Höchst effektiv – und wie ich finde, wirklich beeindruckend – war auch die Idee, die damals quasi als Netzteil-Standard immer vorhandene Siebspule im Röhrenverstärker- und insbesondere Radio-Netzteil auch gleich als Feldspule zu betreiben, der klassische Fall einer höchst effizienten elektronischen Doppelnutzung, die dem sparsamen 30er-Jahre-Ingenieur ein breites Lächeln ins Gesicht zauberte.

Zumal sich eine gewisse Restwelligkeit der Gleichspannung nicht so hörbar auswirkte, dass es wirklich von Nachteil gewesen wäre. Für höhere Ansprüche, sehr leistungsfähige Chassis oder ganze Lautsprecher-Batterien entstanden natürlich auch komplette, teils sehr aufwändige Extra-Stromversorgungen; beispielsweise in den USA für die berühmten Western-Electric-Kinos mit ihren komplett fremd erregten Treibern, in denen man ja eine ganze Reihe von Feldspulen gleichzeitig zu versorgen hatte. Eine ähnliche Technik fand sich damals auch in der alten deutschen Profi- Beschallung.

Das klassische Beispiel für ein heutzutage sehr gesuchtes fremd erregtes Chassis ist der Western-Horntreiber 555, der im Original eine absolute Rarität darstellt, nun für Unsummen gehandelt und durch einen wunderbaren chinesischen Nachbau von Line Magnetics weiter geadelt wird (Vertrieb: www.auditorium23.de).

Auch die Line Magnetics-Replika des Western-Hochtöners 597 zählt zu jenen Uralt-Konstruktionen, die zwar im Hinblick auf schlichte Daten wie Bandbreite oder Linearität überholt sind, aber, um es einmal zu untertreiben, verblüffende Ergebnisse zu Gehör bringen können und deshalb völlig zu Recht Kultstatus besitzen. Mit sieben Volt Gleichspannung und einem guten Ampère Strom zählt die Feldspule des Line Magnetics 597 sogar noch zu den anspruchslosen Antrieben, was man freilich damals, als das Chassis erschien, so nicht behaupten konnte.

Nachbau des WE597: Line Magnetics 597
Der Line Magnetics 597 ist eine Replik des WE597 (Foto: R. Kraft)

In den Anfängen der Elektrotechnik war es nämlich weit mühsamer als heute, aus einem Wechselspannungs-Versorgungsnetz kräftigen Gleichstrom bei geringer elektrischer Spannung zu erzeugen.

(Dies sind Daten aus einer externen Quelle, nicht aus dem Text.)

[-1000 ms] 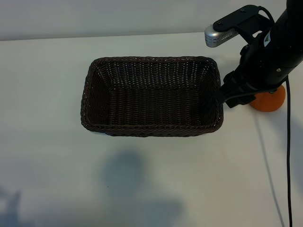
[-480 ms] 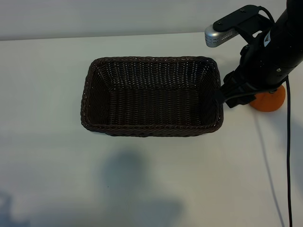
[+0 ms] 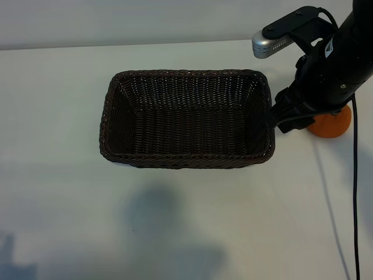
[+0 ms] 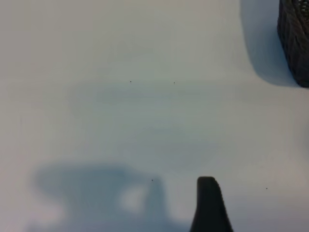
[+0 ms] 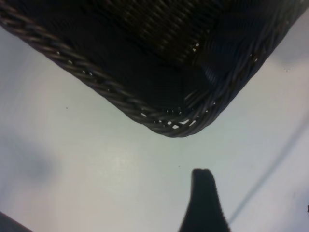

Von unseren modernen (Silizium-) Gleichrichter-Dioden konnten die damaligen Entwickler nicht einmal träumen, große Siebkapazitäten (Kondensatoren) waren ebenfalls ein teures Problem.

Man war zunächst auf Röhren-Dioden angewiesen; tatsächlich wurden dazu einfach die ersten größeren (Verstärker-) Trioden benutzt, deren Gitter unbeschaltet blieb. Doch diese konnten nur wenig Strom bei relativ hohen Betriebsspannungen liefern. Und man stelle sich nur vor, höhere Spannungen über diverse Meter Baumwoll-isolierten, damit feuchteempfindlichen Kupferdraht zu transportieren (die Frühzeit der Elektrotechnik zeichnete sich nicht nur durch rasend schnelle Entwicklung, sondern auch durch zahlreiche Strom-Unfälle aus).

Doch zurück zu den Gleichrichtern, die auch in Form von gasgefüllten Röhren oder sogar mithilfe elektrolytischer Flüssigkeiten gebaut wurden. Zwischendurch existierten auch zahlreiche experimentelle Varianten, die teils schnell wieder in der Versenkung verschwanden. Recht früh wurde sogar schon mit halbleitenden Materialien herumexperimentiert, doch deren Funktion konnte damals noch nicht vollständig wissenschaftlich ergründet werden.